East Africa has lowered the bar for traders to access the regional market duty-free, by allowing the cost of delivery to be included in determining how much value has been added in a member state.
Under the revised Rules of Origin adopted by East African Community ministers, finished products are required to have at least 30 per cent of the ex-works value added in the exporting member state, down from 35 per cent of the ex-factory price.
Ex-works price includes distribution costs like transport and logistics to the shop yard — which increases the local input that is required for finished products to be considered community goods — while ex-factory price looks at value added on the factory floor. Such goods access the member states markets duty-free under the East African Community Common Market Protocol.
This effectively opens the door for goods that previously did not qualify for unfettered access to any of the five East African Community member states — Burundi, Kenya, Rwanda, Tanzania and Uganda.
He, however, warned that more needs to be done to ensure there is smooth flow of trade within the region, including elimination of non-tariff barriers by the partner states and harmonisation of domestic tax/VAT/excise duty.
The revised rules are expected to be implemented immediately after the Heads of State Summit in November. Among those likely to be spared the 30 per cent tax are manufacturers of edible oils, beauty products, milk products, television sets and lubricants, as well as car assemblers.
Companies and exporters selling goods in sets are also likely to benefit from a new rule for goods sold in that manner. Tax on such goods will be lower than that on goods sold singly.
“We expect that the new rules will be simple, trader-friendly, and more importantly accessible for uniformity across the five partner states,” said Kenneth Barungi of Madhvani Group in Uganda.
Under the current Rules of Origin, only goods produced wholly from local inputs are allowed to cross national borders without attracting Customs taxes.
Goods produced from imported raw materials also enjoy duty-free treatment, where the exporter can prove that at least 35 per cent of the ex-factory value was added within the region.
The application of the 35 per cent threshold rule has been controversial, with Kenyan traders claiming it is selectively applied by Customs officials to bar Kenyan products from entering Tanzania, Uganda, Rwanda and Burundi.
Last year, Kenyan manufacturers lost a bid to have the EAC Council of Ministers stop Uganda and Tanzania from charging full duty on imports.
A case at hand is the war between the Kenya Association of Manufacturers and Tanzania and Uganda Revenue Authorities. KAM had written to the Ministry of EAC Affairs, Commerce and Tourism requesting that under the EAC Common Market Protocol, Kenyan firms be allowed into the Ugandan and Tanzania market without paying full duty as demanded by the two countries. However, the Kenyan traders were asked by the ministers to observe the 35 per cent tax as required by the Rules of Origin.
The rule on approved exporters has also been relaxed, allowing national authorities of partner states to authorise any exporter who makes frequent shipments of products.

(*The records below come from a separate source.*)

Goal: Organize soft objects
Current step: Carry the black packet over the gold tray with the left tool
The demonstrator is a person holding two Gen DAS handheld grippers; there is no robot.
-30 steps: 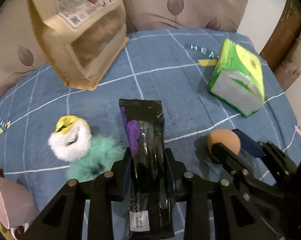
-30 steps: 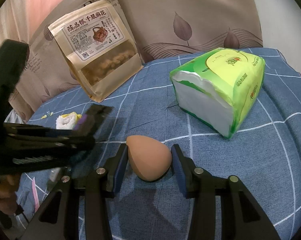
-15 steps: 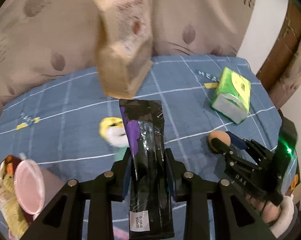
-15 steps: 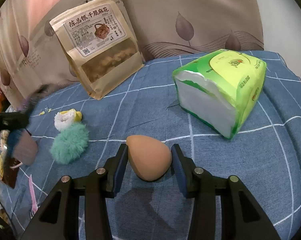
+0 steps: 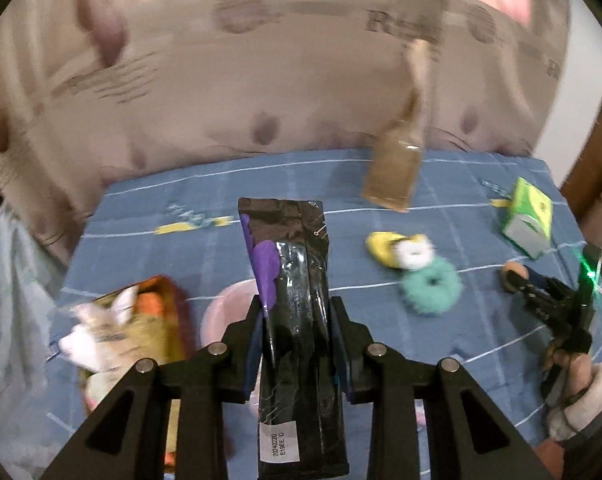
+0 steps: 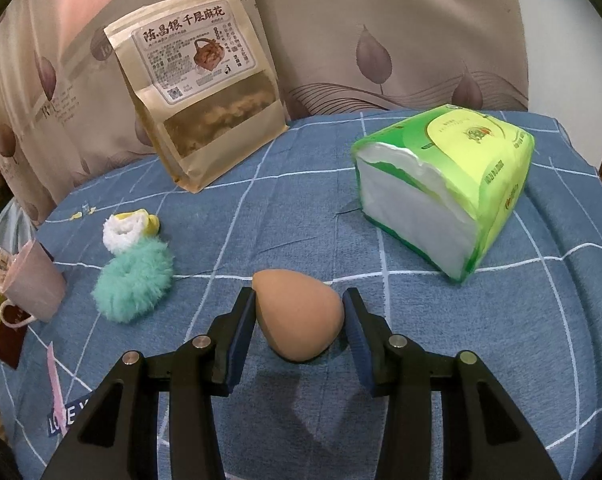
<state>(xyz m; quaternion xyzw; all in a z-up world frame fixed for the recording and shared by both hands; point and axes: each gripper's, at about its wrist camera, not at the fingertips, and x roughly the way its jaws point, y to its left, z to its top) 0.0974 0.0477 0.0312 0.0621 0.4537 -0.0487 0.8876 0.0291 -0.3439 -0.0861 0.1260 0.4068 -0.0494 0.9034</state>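
Now my left gripper [image 5: 297, 336] tilts downward, clamped on a glossy black-and-purple foil pouch [image 5: 295, 308] above the blue checked tablecloth [image 5: 205, 248]. My right gripper [image 6: 299, 326] angles down too, its pads against a tan egg-shaped sponge [image 6: 299, 316] resting on the cloth. Leaf-print beige curtain [image 6: 381, 40] hangs behind.

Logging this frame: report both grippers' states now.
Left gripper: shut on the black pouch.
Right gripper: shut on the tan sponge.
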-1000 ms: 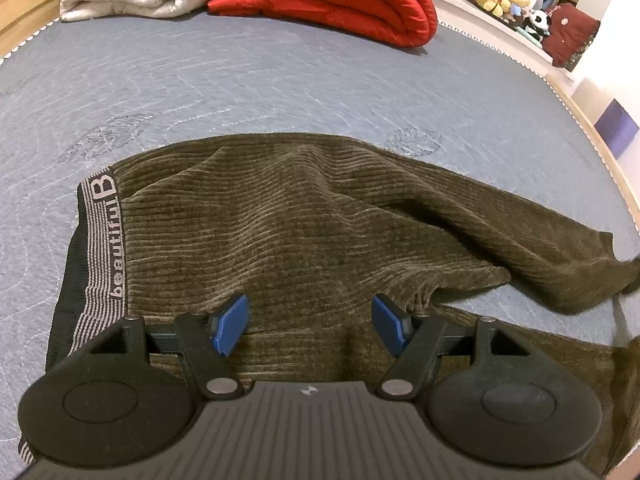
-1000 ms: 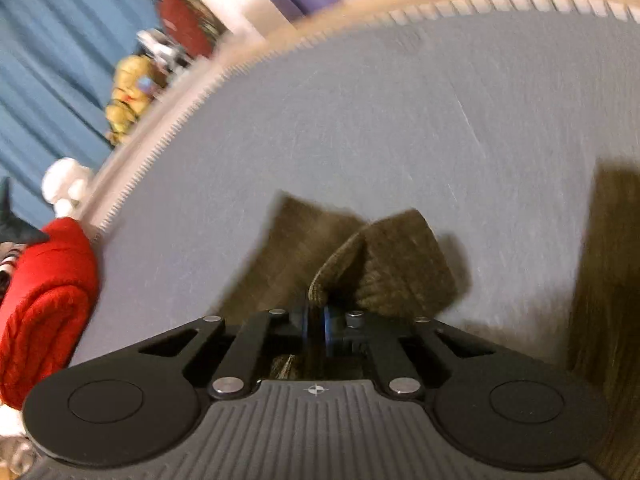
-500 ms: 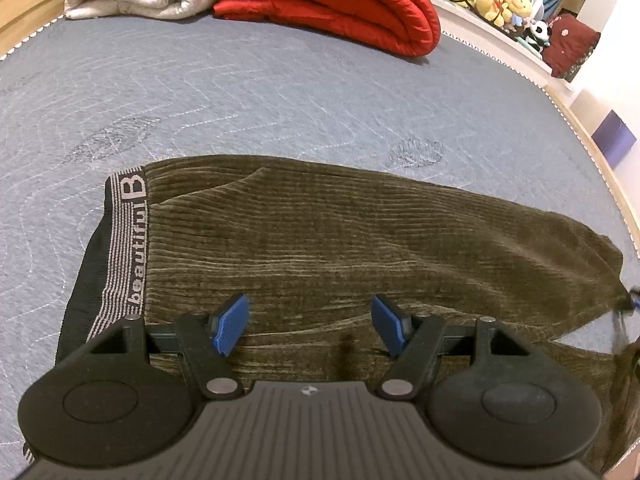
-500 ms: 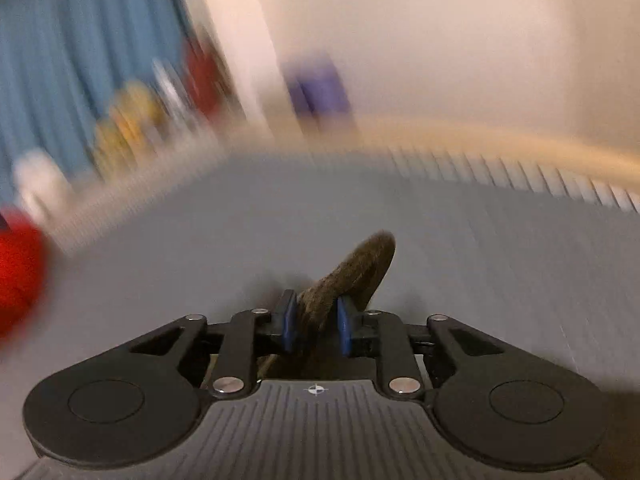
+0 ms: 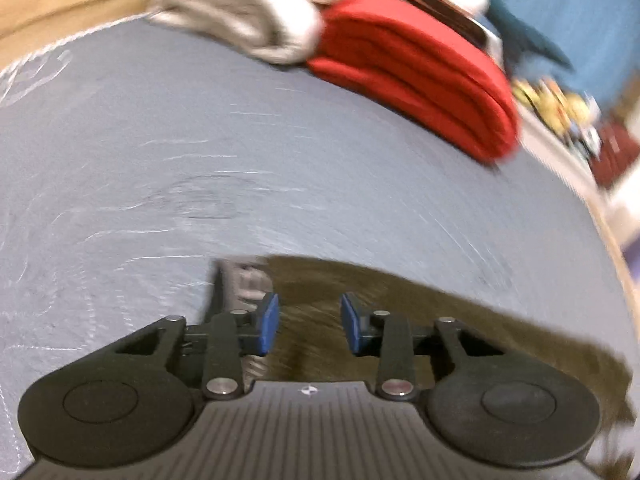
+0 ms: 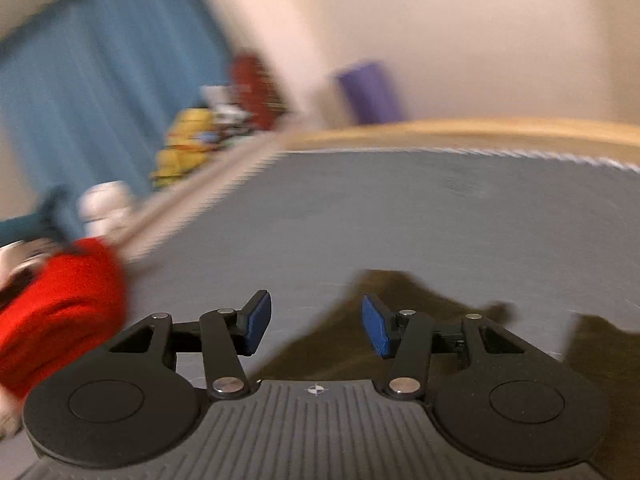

In the new rules, proof of origin shall be valid for six months from the date of issue in the exporting country.
“In the old rules, it was not clear of the period of providing proof while exporting under the Rules of Origin,” noted Mr Njau.
The ownership of a fishing vessel required to qualify as that of a partner state, hence liable for lower taxes, has also been reduced from 75 per cent to 20 per cent.
In preparation for implementation of the revised rules, the EAC Secretariat has been tasked to set up a central database of registered exporters to help track the type and number of goods traded within the partner states.
The revised rules are expected to prepare the region for an eventual merger with the Common Market for Eastern and the Southern Africa (Comesa) and Southern African Development Community (SADC) under the Free Trade Area regime.
The private sector in East Africa had earlier raised concerns over Article 25 of the East Africa’s Common Market Protocol saying it crippled trade within the region by making their goods more expensive than those manufactured outside the region.
Article 25 of the Protocol which was operationalised in 2005, only allows goods benefiting from export promotion schemes to be primarily for export.
It states that 100 per cent of the production for export is expected to be sold outside the EAC region but in case it is sold within, then only 20 per cent of annual production will be allowed provided that full duties, levies and other charges are paid.